All of the data that follows is to be written out exactly, with images excluded.

Information provided: Begin

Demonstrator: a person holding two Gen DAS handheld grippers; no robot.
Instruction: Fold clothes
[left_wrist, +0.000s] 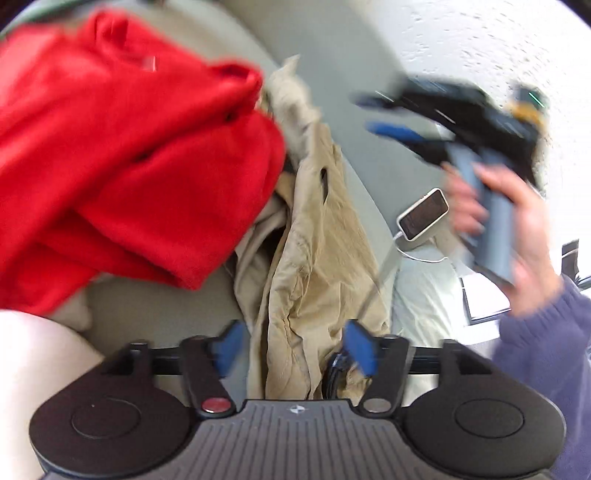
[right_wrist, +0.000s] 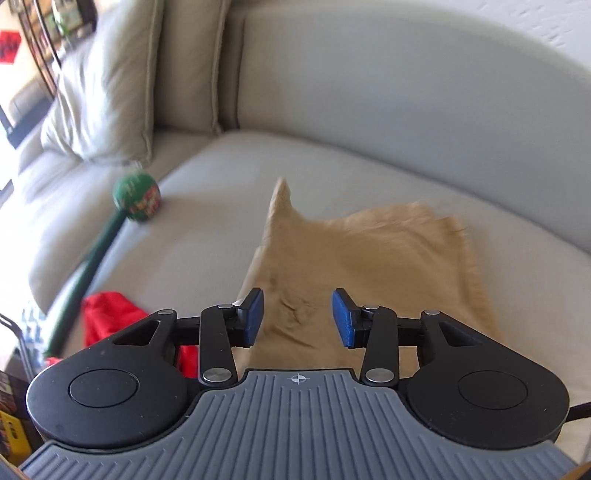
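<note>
Crumpled khaki trousers (left_wrist: 314, 236) beside soft red fleece (left_wrist: 122, 147) on smooth couch (right_wrist: 369, 110).

a pale grey sofa (right_wrist: 369, 110) fills both views, its seat cushion running beneath a rounded backrest. a loose cushion (right_wrist: 107, 92) of the same pale fabric leans upright in the sofa's corner. a green stick with a round green-and-red head (right_wrist: 137, 198) lies on the seat, near the cushion; its lettering is too blurred to read. a phone (left_wrist: 423, 214) with a white cable attached rests face up at the seat's edge. a textured white wall (left_wrist: 480, 44) stands behind the sofa.
</note>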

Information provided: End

Exercise output ▸
Demonstrator: a person holding two Gen DAS handheld grippers; no robot.
Instruction: Fold clothes
[left_wrist, +0.000s] 
[right_wrist, +0.000s] 
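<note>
Crumpled khaki trousers (left_wrist: 314, 236) beside soft red fleece (left_wrist: 122, 147) on smooth couch (right_wrist: 369, 110).

a pale grey sofa (right_wrist: 369, 110) fills both views, its seat cushion running beneath a rounded backrest. a loose cushion (right_wrist: 107, 92) of the same pale fabric leans upright in the sofa's corner. a green stick with a round green-and-red head (right_wrist: 137, 198) lies on the seat, near the cushion; its lettering is too blurred to read. a phone (left_wrist: 423, 214) with a white cable attached rests face up at the seat's edge. a textured white wall (left_wrist: 480, 44) stands behind the sofa.
</note>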

The exercise concludes with that.